Marius frowned, thinking he had encountered a practical joker. He was not at that moment in the best of humours or prepared to put up with this kind of pleasantry in the open street. Laigle de Meaux was unabashed.

‘Weren’t you at Law School the day before yesterday?’

‘Possibly.’

‘You certainly were.’

‘Are you a student?’ asked Marius.

‘Yes, monsieur, I am a student like yourself, and the day before yesterday I chanced to drop in at the school. One has these whims. The professor was calling the roll. As you know, they’re particularly tiresome on these occasions. If you fail to answer after your name has been called three times it is struck off the list, and that means sixty francs down the drain.’

Marius was now listening with interest. Laigle proceeded:

‘The professor was Blondeau. You know what he’s like, with his pointed nose and spiteful nature. He delights in spotting absentees. He had craftily begun the roll-call at the letter P, and I wasn’t paying attention because that isn’t my initial. It was going quite well, no defaulters, all present and correct. But then he called “Marius Pontmercy” and there was no reply. He repeated it more loudly, looking hopeful, and when there was still no reply he picked up his pen. But I, monsieur, have bowels of compassion. I thought to myself, here is a good man about to be struck off, a living, breathing fellow-mortal who is unpunctual. Not a good student. Not a lead-bottomed student who studies, a Simon Pure pedant, bursting with art and letters, theology and erudition, cut and dried to the pattern prescribed by the Faculty. Here is a noble idler who enjoys life, who plays truant, who chases girls, who may at this very moment be in bed with my mistress. He must be saved! Down with Blondeau! And so, when Blondeau, having dipped his pen in the ink and gazing with beady eyes round the assembly repeated for the third time, “Marius Pontmercy,” I answered, “Present!” In consequence of which you were not struck off.’

‘Monsieur, I -’ began Marius.

‘But I was,’ said Laigle de Meaux.

‘But why?’ asked Marius.

‘It’s quite simple. I had answered from near the podium, and then I moved towards the door to slip away. But he was staring fixedly at me, and with a diabolical cunning he switched back to the letter L, which is my initial. I come from Meaux and my name is Lesgle.’

‘L’Aigle!’ exclaimed Marius.’ The Eagle! What a splendid name.’

‘So Blondeau called out the splendid name and I answered, “Present!” upon which, looking at me with a tigerish satisfaction, he smiled and said, “If you are Pontmercy you cannot be Lesgle,” a remark uncomplimentary to yourself but grievous only to me.

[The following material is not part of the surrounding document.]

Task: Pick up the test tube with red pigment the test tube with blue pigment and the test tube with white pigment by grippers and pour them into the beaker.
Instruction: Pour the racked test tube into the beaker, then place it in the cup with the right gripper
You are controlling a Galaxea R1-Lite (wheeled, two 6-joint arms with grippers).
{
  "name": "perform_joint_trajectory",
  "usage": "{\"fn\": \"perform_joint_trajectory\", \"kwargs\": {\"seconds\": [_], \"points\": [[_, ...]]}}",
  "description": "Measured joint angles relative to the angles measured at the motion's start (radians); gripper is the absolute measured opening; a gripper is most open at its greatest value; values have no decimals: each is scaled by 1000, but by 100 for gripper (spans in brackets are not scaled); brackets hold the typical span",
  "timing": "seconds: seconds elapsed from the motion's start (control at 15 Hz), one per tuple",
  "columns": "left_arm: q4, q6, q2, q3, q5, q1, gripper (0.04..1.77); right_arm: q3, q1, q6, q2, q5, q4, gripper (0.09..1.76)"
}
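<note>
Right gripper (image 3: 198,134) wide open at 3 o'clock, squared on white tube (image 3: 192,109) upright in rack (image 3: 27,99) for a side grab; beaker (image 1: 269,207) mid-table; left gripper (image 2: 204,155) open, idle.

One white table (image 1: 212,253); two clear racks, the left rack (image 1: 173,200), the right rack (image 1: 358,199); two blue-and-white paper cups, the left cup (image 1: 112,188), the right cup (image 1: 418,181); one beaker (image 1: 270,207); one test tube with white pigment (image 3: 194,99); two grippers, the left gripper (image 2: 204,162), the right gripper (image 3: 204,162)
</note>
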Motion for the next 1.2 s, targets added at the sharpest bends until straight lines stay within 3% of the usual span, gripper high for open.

Having said which, he struck me off.’

‘I’m mortified,’ said Marius.

‘Before going further,’ said Laigle, ‘I insist upon burying Blondeau with a few well-chosen phrases. We will suppose him to be dead. It would call for no great alteration in his skinniness, his pallor, his coldness, his stiffness or his smell. I pronounce the words, Frudimini qui judicatis terram – take note, oh judges of earth. Here lies Blondeau, Blondeau the nose, the willing ox of discipline, the slave of order, the destroying angel of the roll-call, who was upright, square, punctilious, inflexible, honest, and hideous. After which God will remove his name as he removed mine.’

‘I’m most distressed …’ said Marius.

‘Young man,’ said Laigle de Meaux, ‘let this be a warning to you. In future be punctual.’

‘I owe you a thousand apologies.’

‘Do not expose your fellows to the risk of being struck off.’

‘I’m really extremely sorry -’

Laigle burst out laughing.

‘And I’m delighted. I was in danger of becoming a lawyer and this has saved me. After all, I shall not defend the widow or attack the orphan. No gown and no rostrum. I have been thrown out, and I owe it to you, Monsieur Pontmercy. I would like to pay you a visit of gratitude. Where do you live?’

‘In this cab,’ said Marius.

‘A sign of wealth,’ said Laigle calmly. ‘I congratulate you. You have a lodging worth nine thousand francs a year.’

At this moment Courfeyrac emerged from the café. Marius was smiling sadly.

‘I have had it for two hours and I would like to get out of it. The fact is, I don’t know where to go.’

‘Monsieur,’ said Courfeyrac, ‘come to the place where I live.’

‘I should have the priority,’ said Laigle, ‘but I don’t live anywhere.’

‘Dry up, Bossuet,’ said Courfeyrac

‘Bossuet?’ said Marius, ‘I thought your name was Laigle.’

‘A jest,’ said Laigle. ‘The eagle of words. They call me Bossuet.’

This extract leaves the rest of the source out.